Jemma Louise Lowe (born 31 March 1990) is a former British international butterfly swimmer and British record holder.  She has competed for Wales in the Commonwealth Games, and was a member of Great Britain's 2008 and 2012 Olympic teams.

Career history
Lowe was born in Hartlepool, England, United Kingdom. Educated in Hartlepool, she attended High Tunstall College of Science followed by English Martyrs School and Sixth Form College.

She accepted an athletic scholarship to attend the University of Florida in Gainesville, Florida, United States, where she swam for coach Gregg Troy's Florida Gators swimming and diving team in National Collegiate Athletic Association (NCAA) competition in 2009 and 2010.  She won three Southeastern Conference individual championships in butterfly events, and received eight All-American honours in two college seasons.  After the 2010 college season, she returned to Britain, she then moved back to Wales to train at the Swansea Intensive Training Centre in Wales with coach Bud McAllister, mentor to the triple Olympic champion of 1988, Janet Evans. In 2013 Jemma decided to move her swimming training to Bath National Centre, in 2014 Jemma was part of the Mixed Medley relay with Adam Peaty, that broke the World Record for the first time for GB. In 2016 Jemma retired from her competitive swimming after representing GB for over 10 years.

Lowe competed for Great Britain at the 2008 Summer Olympics in Beijing in two individual events, as well a British relay team.  She finished sixth in the 100-metre butterfly final with a time of 58.06, and reached the semi-finals of the 200-metre butterfly, coming ninth with a time of 2:07.87.  She was also a member of the British 4x100-metre medley relay team that came fourth in a European record time of 3:57.50.

Lowe, who at 14 was selected for the Smart Track squad of super talents formed by the then Britain Performance Director Bill Sweetenham. She also competed in the 2008 FINA Short Course World Championships, coming third in the 100-metre butterfly and women's 4x100-metre medley relay, as well as fourth in the 200-metre butterfly.  She was also part of the women's 4x100-metre medley relay team that won the 2008 European Championships in a then European record.

As her father is Welsh, Lowe competes for Wales at the Commonwealth Games and won a bronze medal in the 100-metre butterfly in the 2010 Commonwealth Games in Delhi.

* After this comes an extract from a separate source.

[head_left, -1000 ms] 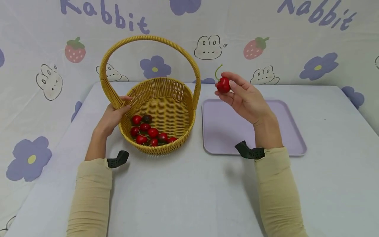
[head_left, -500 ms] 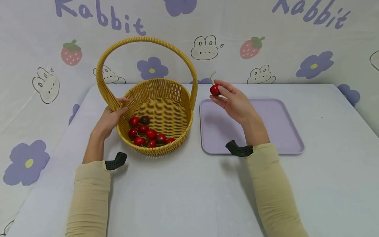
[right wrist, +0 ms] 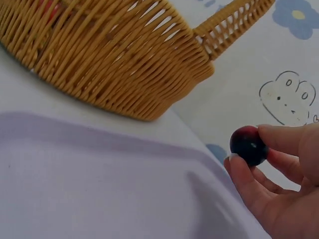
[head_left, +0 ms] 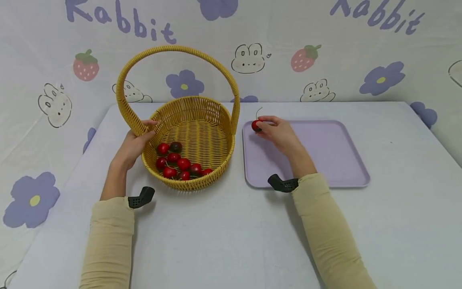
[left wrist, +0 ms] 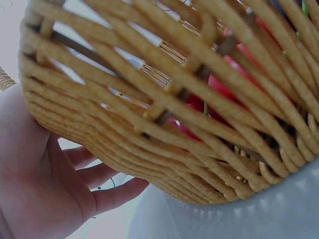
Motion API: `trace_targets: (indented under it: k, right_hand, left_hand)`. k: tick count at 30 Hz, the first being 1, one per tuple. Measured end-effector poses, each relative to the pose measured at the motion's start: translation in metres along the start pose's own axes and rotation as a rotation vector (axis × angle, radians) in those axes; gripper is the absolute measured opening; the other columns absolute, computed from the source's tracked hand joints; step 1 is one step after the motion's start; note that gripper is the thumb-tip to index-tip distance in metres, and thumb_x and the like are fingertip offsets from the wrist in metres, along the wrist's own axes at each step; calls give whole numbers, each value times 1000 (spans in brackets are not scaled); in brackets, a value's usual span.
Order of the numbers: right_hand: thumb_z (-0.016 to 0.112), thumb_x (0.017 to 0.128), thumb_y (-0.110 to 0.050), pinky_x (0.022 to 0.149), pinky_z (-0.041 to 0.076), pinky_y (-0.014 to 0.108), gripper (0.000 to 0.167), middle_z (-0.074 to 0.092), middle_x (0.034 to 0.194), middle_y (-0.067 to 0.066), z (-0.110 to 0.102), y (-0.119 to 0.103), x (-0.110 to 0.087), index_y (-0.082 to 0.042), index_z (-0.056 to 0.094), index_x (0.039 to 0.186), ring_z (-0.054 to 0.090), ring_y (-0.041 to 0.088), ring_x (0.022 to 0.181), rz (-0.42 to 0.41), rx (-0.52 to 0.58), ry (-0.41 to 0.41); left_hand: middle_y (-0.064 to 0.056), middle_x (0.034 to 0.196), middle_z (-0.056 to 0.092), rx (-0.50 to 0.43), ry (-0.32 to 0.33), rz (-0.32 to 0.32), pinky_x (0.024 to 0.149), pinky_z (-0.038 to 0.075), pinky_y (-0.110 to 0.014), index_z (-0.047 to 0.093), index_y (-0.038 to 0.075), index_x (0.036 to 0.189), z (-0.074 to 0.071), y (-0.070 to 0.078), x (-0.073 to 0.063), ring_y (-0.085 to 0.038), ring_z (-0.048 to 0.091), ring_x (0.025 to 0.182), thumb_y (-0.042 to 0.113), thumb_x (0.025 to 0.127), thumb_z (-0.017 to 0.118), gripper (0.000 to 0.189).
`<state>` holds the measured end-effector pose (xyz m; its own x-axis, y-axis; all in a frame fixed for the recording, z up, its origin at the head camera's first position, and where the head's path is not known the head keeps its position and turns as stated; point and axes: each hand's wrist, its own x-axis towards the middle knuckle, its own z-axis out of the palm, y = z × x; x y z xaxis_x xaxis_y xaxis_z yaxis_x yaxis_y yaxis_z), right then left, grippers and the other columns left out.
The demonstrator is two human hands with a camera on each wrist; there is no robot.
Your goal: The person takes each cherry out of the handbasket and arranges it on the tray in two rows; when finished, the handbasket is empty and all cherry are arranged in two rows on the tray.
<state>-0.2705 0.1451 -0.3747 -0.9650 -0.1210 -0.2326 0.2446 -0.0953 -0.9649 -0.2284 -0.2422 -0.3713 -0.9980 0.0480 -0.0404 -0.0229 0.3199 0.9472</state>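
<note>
The cherry (head_left: 255, 126), its stem (head_left: 256, 114) pointing up, is pinched between the fingers of the right hand (head_left: 282, 135) over the tray's (head_left: 325, 152) far left corner; lilac surface stretches rightward. Across a strip of table (head_left: 223, 224), the left hand's (head_left: 130, 147) fingers clamp the basket (head_left: 191, 185).

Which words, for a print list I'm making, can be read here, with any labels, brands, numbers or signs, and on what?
"Rabbit", cloth, head view, upper left; first letter cut off, likely R.
"Rabbit", same cloth, upper right; first letter likewise cut off.
Purple marks, right wrist view: too cut off to read.
No other readable text.
</note>
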Motion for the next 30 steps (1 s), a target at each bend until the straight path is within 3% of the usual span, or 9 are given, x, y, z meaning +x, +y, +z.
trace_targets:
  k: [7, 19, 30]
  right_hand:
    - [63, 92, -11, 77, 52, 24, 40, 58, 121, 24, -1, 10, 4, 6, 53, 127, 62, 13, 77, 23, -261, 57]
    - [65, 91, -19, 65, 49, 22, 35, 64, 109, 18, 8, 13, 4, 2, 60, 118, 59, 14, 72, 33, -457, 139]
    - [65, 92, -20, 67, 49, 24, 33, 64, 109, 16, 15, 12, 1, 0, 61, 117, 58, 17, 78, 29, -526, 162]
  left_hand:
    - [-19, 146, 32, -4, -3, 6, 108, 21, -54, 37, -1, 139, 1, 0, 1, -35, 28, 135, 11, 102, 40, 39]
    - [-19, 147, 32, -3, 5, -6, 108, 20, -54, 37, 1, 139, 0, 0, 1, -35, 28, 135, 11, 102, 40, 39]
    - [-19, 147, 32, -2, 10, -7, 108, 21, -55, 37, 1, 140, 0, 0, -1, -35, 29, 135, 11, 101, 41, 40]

At the 2012 Summer Olympics in London, she competed for Great Britain.  She finished sixth in the 200-metre butterfly final with a time of 2:06.80.  She was also a member of the eighth-place British team in the 4x100-metre medley relay.

Lowe held the British records for 100-metre and 200-metre butterfly at both long and short course.  She set her long course times at the British Championships (which acted as a qualifier for the Olympics), where she came first in the 200-metre butterfly and second in the 100-metre (she later equalled her 100-metre mark at Beijing).  Her short course times for 100-metre and 200-metre butterfly were achieved at the World Short Course Championships and the Middlesbrough Open respectively.

She competed at the 2014 Commonwealth Games.

Jemma now helps athletes obtain sport scholarships at Universities in America with the team at  https://www.collegesportsamerica.com/.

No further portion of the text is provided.